◆ What you are asked to do: Please write the listing below out again exactly, leaving every picture behind.
### Stored data
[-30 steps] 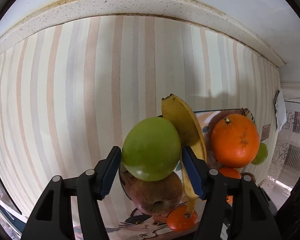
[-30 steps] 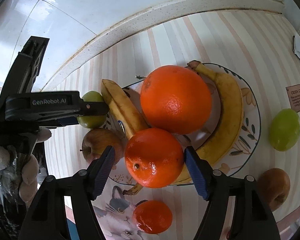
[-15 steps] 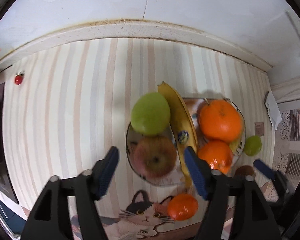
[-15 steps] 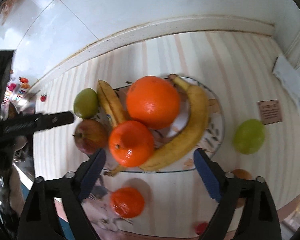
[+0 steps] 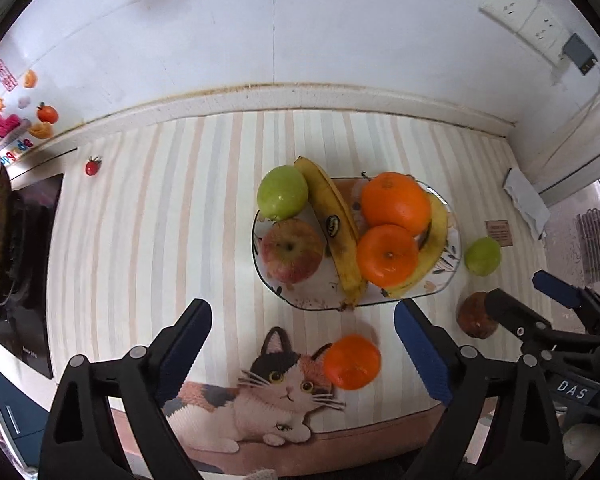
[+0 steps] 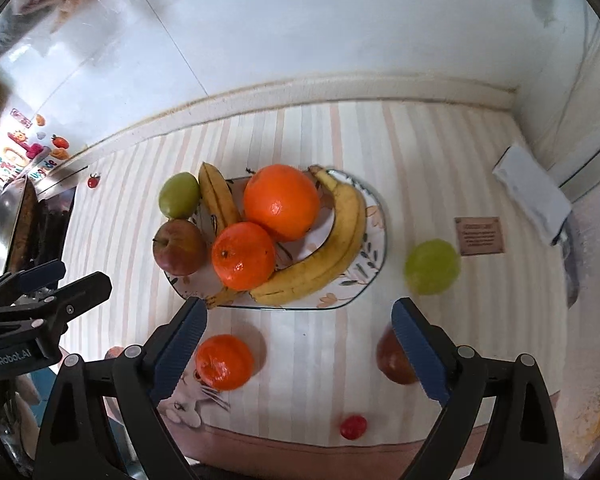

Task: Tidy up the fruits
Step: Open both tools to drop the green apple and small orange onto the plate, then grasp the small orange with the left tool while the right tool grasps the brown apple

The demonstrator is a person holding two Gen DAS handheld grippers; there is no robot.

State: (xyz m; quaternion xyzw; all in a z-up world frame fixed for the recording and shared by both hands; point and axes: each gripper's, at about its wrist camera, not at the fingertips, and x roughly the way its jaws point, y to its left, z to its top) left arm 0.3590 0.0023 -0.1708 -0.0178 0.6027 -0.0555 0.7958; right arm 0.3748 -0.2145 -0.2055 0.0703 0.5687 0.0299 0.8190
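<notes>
An oval patterned plate (image 5: 446,280) (image 6: 374,268) holds two oranges (image 5: 394,204) (image 6: 282,202), bananas (image 5: 334,224) (image 6: 336,240), a red apple (image 5: 292,250) (image 6: 180,246) and a green apple (image 5: 282,192) (image 6: 179,195) at its left rim. Loose on the striped mat lie a small orange (image 5: 353,361) (image 6: 224,361), a second green apple (image 5: 483,256) (image 6: 432,266) and a dark red apple (image 5: 476,316) (image 6: 392,358). My left gripper (image 5: 302,354) is open and empty, held above the mat near the plate. My right gripper (image 6: 300,354) is open and empty too.
A stove top with a pan (image 5: 4,240) sits at the left. A small red tomato-like item (image 5: 93,166) lies near it, another (image 6: 353,426) at the mat's front edge. A folded white cloth (image 6: 532,188) and a brown card (image 6: 480,236) lie at the right. A wall runs behind.
My left gripper let go of the green apple at the plate's left rim and drew back and up. My right gripper also pulled back from the oranges, open throughout.
</notes>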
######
◆ Result of the task:
[-30 steps] 
[-30 steps] 
[-15 steps] 
[-15 steps] 
[+0 steps] 
[+0 steps] 

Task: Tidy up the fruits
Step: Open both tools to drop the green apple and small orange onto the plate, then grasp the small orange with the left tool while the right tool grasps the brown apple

The demonstrator is a person holding two Gen DAS handheld grippers; there is no robot.

State: (xyz m; quaternion xyzw; all in a z-up world frame fixed for the recording and shared by both hands; point and axes: each gripper's, at about its wrist camera, not at the fingertips, and x roughly the way its jaws point, y to its left, z to its top) left arm 0.3590 0.0023 -0.1708 -0.0178 0.6027 -0.0555 0.7958; right arm 0.3748 -0.2145 -0.2055 0.0703 0.5687 0.0299 0.8190
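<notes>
An oval patterned plate (image 5: 446,280) (image 6: 374,268) holds two oranges (image 5: 394,204) (image 6: 282,202), bananas (image 5: 334,224) (image 6: 336,240), a red apple (image 5: 292,250) (image 6: 180,246) and a green apple (image 5: 282,192) (image 6: 179,195) at its left rim. Loose on the striped mat lie a small orange (image 5: 353,361) (image 6: 224,361), a second green apple (image 5: 483,256) (image 6: 432,266) and a dark red apple (image 5: 476,316) (image 6: 392,358). My left gripper (image 5: 302,354) is open and empty, held above the mat near the plate. My right gripper (image 6: 300,354) is open and empty too.
A stove top with a pan (image 5: 4,240) sits at the left. A small red tomato-like item (image 5: 93,166) lies near it, another (image 6: 353,426) at the mat's front edge. A folded white cloth (image 6: 532,188) and a brown card (image 6: 480,236) lie at the right. A wall runs behind.
My left gripper let go of the green apple at the plate's left rim and drew back and up. My right gripper also pulled back from the oranges, open throughout.
</notes>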

Nothing further is needed for this exercise.